Following Friedman and Popescu (2008), if there are no interaction effects between
features \(x_j\) and \(x_k\), their two-dimensional (centered) partial dependence
function \(F_{jk}\) can be written as the sum of the (centered) univariate partial
dependencies \(F_j\) and \(F_k\), i.e.,
$$
F_{jk}(x_j, x_k) = F_j(x_j)+ F_k(x_k).
$$
Correspondingly, Friedman and Popescu's statistic of pairwise
interaction strength between \(x_j\) and \(x_k\) is defined as
$$
H_{jk}^2 = \frac{A_{jk}}{\frac{1}{n} \sum_{i = 1}^n\big[\hat F_{jk}(x_{ij}, x_{ik})\big]^2},
$$
where
$$
A_{jk} = \frac{1}{n} \sum_{i = 1}^n\big[\hat F_{jk}(x_{ij}, x_{ik}) -
\hat F_j(x_{ij}) - \hat F_k(x_{ik})\big]^2
$$
(check partial_dep() for all definitions).
Remarks:
Remarks 1 to 5 of h2_overall() also apply here.
\(H^2_{jk} = 0\) means there are no interaction effects between \(x_j\)
and \(x_k\). The larger the value, the more of the joint effect of the two
features comes from the interaction.
Since the denominator differs between variable pairs, unlike \(H_j\),
this test statistic is difficult to compare between variable pairs.

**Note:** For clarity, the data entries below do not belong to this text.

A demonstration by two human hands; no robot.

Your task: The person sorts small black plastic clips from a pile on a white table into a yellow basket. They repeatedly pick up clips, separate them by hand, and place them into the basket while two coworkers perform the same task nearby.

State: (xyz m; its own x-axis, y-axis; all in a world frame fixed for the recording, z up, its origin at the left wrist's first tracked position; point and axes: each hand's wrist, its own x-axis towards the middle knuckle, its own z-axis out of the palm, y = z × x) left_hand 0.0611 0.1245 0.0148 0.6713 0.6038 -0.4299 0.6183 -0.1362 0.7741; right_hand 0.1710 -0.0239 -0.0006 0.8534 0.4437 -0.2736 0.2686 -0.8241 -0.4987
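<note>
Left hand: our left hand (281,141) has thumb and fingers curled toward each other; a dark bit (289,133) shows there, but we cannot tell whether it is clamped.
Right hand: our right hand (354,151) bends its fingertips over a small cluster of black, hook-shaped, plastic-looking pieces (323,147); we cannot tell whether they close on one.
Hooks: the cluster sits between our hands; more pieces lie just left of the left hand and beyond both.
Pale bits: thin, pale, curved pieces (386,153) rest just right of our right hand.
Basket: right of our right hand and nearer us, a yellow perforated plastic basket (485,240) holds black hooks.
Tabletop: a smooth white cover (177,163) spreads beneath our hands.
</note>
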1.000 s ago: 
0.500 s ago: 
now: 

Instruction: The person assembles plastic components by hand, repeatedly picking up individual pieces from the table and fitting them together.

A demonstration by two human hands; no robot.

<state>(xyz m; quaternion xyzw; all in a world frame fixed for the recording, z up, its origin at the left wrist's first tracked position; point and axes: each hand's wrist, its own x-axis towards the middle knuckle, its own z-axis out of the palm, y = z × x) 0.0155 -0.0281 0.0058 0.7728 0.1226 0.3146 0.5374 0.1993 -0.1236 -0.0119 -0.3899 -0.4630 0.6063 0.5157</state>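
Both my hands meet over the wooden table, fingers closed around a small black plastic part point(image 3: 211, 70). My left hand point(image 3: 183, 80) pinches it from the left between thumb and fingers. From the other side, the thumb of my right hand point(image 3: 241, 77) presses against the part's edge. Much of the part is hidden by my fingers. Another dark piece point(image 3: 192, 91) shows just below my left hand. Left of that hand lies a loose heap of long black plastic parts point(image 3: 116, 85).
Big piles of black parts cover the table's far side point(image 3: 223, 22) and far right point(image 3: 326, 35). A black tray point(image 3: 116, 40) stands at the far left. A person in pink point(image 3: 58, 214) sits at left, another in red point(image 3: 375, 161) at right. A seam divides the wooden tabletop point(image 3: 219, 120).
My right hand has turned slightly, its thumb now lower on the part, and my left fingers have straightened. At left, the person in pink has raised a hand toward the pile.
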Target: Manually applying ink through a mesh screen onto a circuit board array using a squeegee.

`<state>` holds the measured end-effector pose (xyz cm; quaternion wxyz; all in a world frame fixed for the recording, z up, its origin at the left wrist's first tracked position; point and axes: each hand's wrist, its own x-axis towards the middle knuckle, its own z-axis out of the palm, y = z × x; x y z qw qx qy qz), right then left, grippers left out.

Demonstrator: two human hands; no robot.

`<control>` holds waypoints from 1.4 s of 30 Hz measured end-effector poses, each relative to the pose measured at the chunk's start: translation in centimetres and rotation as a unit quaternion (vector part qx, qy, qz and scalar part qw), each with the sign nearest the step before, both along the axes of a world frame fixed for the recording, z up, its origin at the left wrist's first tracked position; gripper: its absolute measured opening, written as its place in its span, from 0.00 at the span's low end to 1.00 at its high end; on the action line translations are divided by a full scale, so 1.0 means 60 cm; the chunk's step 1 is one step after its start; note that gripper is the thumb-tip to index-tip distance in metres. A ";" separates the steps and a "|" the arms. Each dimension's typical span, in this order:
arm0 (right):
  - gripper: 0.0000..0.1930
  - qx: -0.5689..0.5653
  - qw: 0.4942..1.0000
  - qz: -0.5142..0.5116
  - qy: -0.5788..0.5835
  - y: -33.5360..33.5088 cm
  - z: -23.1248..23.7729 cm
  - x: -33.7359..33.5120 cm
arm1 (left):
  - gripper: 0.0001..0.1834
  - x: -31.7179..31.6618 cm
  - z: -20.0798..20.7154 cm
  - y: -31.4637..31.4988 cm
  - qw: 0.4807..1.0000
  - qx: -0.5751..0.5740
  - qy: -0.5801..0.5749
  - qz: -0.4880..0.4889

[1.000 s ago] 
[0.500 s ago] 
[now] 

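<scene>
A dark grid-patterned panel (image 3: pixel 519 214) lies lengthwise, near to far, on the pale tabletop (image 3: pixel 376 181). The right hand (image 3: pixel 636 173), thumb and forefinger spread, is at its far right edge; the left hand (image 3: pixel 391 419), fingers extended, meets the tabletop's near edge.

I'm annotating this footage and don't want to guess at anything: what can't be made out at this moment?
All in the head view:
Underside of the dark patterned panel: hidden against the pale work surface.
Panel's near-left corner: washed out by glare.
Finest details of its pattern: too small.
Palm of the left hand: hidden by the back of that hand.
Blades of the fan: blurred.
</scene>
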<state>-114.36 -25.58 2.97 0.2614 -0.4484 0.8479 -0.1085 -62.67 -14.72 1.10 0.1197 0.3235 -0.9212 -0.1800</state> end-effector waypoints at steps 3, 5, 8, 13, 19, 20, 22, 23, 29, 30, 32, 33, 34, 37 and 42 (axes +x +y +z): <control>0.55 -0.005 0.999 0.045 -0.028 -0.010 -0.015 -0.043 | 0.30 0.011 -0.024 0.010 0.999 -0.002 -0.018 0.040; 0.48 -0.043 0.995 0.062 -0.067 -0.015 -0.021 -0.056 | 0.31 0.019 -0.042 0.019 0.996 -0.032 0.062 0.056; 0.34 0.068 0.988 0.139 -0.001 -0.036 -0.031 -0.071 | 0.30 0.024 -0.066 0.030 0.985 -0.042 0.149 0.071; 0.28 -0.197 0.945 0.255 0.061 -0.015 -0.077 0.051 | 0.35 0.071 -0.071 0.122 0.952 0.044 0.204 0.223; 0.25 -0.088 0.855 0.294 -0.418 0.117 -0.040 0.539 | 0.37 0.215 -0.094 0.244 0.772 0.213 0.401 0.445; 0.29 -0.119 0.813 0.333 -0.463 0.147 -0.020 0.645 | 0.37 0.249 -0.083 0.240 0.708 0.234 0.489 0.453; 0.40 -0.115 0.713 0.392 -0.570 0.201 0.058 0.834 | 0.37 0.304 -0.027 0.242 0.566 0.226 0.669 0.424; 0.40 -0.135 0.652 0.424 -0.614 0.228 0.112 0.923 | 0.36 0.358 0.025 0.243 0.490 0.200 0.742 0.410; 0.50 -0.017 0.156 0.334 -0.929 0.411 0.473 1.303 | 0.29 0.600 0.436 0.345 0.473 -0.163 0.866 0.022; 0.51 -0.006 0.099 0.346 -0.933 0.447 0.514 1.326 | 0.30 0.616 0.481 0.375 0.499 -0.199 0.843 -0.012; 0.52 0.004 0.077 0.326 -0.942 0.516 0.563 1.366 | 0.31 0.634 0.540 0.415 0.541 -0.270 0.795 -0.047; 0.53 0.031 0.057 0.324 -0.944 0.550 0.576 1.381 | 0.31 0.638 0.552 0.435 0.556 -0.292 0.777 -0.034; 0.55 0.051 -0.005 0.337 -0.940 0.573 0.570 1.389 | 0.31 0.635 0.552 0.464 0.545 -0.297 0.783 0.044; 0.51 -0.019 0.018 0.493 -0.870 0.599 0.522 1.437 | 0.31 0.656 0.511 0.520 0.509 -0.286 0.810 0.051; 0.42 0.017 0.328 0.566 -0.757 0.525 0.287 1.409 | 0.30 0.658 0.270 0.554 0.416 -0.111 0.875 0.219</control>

If both main effects are very weak, a negligible interaction can get a
high \(H^2_{jk}\). Therefore, Friedman and Popescu (2008) suggests to calculate
\(H^2_{jk}\) only for important variables (see "Modification" below).
Modification
To be better able to compare pairwise interaction strength across variable pairs,
and to overcome the problem mentioned in the last remark, we suggest as alternative
the unnormalized test statistic on the scale of the predictions,
i.e., \(\sqrt{A_{jk}}\). Set normalize = FALSE and squared = FALSE to obtain
this statistic.
Furthermore, instead of focusing on pairwise calculations for the most important
features, we can select features with strongest overall interactions.